### Task brief
Identify each line below that contains the word "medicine", and copy it out.

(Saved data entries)
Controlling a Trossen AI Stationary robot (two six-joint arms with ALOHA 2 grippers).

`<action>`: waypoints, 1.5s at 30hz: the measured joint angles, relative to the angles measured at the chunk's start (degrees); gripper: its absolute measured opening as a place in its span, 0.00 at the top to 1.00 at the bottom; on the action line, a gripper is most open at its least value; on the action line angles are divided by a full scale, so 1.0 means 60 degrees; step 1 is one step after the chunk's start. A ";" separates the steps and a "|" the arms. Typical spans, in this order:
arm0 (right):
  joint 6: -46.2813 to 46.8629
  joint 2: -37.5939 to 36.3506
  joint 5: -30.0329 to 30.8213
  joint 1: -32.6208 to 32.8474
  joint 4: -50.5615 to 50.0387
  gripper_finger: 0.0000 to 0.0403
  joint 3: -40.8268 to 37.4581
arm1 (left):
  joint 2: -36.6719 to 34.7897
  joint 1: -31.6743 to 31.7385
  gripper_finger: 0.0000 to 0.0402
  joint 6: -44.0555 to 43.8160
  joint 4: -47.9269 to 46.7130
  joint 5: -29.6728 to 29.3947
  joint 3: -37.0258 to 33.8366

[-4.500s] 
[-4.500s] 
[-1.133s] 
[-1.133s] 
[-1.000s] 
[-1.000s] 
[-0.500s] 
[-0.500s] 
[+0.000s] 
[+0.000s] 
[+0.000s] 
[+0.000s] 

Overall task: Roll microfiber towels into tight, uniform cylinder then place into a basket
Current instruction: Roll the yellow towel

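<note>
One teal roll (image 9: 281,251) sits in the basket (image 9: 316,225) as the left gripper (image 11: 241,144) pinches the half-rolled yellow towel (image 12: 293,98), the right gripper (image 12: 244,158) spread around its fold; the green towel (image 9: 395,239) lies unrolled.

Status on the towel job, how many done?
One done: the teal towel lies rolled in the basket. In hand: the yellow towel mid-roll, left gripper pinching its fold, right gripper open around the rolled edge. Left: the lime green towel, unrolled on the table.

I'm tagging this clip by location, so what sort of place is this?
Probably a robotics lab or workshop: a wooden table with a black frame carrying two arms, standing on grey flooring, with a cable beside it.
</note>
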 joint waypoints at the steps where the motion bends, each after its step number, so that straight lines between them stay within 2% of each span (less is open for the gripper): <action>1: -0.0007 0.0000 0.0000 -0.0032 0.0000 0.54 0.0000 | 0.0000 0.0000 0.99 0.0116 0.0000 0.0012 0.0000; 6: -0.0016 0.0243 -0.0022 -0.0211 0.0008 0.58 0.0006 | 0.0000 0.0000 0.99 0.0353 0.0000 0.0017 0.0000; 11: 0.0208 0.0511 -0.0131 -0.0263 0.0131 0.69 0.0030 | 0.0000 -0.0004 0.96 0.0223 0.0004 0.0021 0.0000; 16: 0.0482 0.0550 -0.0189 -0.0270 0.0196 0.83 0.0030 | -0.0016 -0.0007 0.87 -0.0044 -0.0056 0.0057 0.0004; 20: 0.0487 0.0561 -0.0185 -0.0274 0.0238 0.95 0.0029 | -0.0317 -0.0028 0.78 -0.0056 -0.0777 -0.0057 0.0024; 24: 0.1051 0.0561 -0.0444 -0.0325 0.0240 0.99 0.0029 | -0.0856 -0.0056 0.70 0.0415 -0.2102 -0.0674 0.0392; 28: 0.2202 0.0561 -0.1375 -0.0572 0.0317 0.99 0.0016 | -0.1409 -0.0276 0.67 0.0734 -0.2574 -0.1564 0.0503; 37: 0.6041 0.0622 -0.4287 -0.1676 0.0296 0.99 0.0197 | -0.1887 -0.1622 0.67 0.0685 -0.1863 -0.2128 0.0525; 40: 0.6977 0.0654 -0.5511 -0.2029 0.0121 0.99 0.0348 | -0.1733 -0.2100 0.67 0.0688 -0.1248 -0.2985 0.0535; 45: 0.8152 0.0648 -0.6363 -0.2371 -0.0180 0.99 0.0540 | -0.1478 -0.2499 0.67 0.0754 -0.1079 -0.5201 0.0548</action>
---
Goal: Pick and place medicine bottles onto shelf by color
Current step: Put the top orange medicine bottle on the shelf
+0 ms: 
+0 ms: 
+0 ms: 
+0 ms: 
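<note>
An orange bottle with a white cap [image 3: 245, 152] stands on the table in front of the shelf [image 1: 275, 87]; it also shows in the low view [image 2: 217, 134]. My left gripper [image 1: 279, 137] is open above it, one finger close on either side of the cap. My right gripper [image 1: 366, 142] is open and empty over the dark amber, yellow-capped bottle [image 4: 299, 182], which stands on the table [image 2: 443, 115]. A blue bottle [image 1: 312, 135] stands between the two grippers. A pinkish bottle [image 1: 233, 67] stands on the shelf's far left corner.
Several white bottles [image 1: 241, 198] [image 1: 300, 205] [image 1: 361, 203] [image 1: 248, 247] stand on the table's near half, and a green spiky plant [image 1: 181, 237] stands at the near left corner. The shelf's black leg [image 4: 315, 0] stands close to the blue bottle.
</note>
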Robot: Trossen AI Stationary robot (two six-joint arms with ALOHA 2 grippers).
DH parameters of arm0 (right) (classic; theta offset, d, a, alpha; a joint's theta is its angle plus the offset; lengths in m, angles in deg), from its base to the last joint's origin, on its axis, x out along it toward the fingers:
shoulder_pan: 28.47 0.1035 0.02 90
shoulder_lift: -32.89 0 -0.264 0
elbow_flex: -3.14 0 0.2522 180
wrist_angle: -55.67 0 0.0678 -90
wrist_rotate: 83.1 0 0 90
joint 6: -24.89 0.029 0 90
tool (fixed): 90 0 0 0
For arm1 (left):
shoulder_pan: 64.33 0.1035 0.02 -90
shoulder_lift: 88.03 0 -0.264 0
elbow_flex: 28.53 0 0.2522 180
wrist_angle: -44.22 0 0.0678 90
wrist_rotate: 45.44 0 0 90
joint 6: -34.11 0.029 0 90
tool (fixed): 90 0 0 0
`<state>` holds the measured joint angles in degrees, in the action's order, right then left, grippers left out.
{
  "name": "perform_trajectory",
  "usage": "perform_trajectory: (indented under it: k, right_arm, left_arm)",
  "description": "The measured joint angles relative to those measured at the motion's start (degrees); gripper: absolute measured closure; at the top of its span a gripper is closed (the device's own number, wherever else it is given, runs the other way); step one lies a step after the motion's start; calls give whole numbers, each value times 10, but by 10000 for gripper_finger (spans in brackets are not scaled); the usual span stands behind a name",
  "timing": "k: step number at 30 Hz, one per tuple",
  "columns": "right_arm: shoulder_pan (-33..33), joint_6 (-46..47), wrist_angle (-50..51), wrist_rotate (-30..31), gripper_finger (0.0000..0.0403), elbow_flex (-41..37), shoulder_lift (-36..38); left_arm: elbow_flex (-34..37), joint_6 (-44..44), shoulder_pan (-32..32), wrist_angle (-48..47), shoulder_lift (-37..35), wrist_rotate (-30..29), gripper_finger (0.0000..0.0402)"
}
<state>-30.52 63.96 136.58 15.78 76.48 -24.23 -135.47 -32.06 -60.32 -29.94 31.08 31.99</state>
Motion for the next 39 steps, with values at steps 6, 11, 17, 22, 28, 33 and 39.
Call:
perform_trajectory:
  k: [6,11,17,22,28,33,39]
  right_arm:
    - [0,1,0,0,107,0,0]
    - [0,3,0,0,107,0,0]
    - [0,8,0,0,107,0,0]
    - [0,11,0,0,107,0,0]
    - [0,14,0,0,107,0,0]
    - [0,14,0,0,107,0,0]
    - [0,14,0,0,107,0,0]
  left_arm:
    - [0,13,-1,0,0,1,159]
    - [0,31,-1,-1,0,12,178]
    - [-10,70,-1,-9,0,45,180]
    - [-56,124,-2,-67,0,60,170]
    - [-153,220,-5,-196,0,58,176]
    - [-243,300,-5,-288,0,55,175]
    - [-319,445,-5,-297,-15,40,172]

### Result
Goal: Pick and place medicine bottles onto shelf by color
Current step: Put the top orange medicine bottle on the shelf

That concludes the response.